TASK ITEM
In the data that follows, find the line with "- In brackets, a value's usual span"; transcribe it, every later line up to the one with "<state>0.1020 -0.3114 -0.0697", and that line as well, exactly and with no others.

SUPPLIED MATERIAL
————
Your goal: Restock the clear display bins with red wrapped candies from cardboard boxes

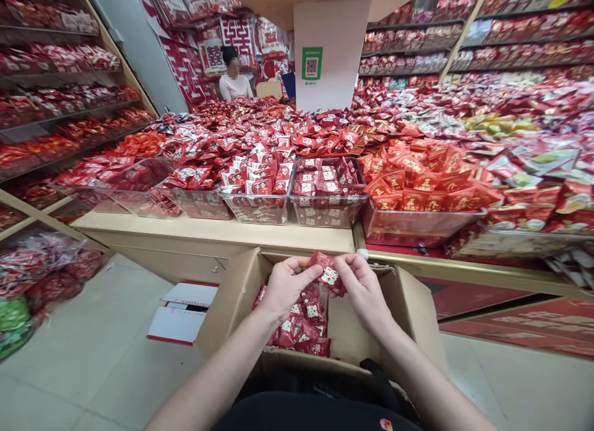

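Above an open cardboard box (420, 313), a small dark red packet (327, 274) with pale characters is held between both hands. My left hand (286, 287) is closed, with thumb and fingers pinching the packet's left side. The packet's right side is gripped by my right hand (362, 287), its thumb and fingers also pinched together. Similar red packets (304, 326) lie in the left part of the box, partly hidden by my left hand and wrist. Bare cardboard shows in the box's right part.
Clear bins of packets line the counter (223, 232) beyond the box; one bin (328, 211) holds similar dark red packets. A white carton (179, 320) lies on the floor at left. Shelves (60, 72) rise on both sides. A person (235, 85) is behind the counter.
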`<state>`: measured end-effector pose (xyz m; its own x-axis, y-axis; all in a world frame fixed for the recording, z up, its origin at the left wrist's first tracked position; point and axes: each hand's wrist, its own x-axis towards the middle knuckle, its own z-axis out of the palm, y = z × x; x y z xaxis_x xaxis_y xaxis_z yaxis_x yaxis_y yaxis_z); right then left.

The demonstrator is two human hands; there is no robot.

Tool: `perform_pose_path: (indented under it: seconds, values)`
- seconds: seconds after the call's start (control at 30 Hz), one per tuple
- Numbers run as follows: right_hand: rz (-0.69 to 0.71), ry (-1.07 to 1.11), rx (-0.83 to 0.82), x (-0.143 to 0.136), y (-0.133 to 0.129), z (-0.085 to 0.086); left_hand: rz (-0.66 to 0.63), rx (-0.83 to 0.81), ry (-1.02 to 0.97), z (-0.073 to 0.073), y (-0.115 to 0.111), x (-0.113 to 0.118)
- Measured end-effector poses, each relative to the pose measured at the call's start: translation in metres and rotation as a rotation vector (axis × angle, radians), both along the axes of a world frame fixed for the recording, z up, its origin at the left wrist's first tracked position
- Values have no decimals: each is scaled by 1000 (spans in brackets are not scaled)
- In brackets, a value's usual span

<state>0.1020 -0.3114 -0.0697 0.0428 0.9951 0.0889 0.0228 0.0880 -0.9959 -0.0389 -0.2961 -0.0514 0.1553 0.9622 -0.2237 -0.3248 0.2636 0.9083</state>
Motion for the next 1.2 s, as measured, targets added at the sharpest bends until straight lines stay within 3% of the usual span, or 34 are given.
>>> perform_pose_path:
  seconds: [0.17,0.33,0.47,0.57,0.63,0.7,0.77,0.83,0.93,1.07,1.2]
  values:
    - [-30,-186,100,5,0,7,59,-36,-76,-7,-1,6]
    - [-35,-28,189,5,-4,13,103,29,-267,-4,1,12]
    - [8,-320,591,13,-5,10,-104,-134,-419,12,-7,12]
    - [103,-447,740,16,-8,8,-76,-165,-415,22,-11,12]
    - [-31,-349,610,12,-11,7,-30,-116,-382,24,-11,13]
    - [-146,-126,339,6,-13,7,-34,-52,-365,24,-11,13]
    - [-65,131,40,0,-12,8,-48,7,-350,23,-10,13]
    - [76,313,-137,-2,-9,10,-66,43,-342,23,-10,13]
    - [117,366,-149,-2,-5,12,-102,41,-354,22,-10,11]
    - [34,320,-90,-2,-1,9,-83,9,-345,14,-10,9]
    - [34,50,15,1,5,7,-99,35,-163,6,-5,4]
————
WRITTEN RESPONSE
- In brackets, a value's usual span

<state>0.1020 -0.3114 -0.0697 0.0428 0.9951 0.0889 0.0228 0.0880 -0.9959 -0.0389 -0.2961 -0.0514 0.1553 0.9622 -0.2237 -0.3248 0.2636 0.9083</state>

Work on this exercise has concluded.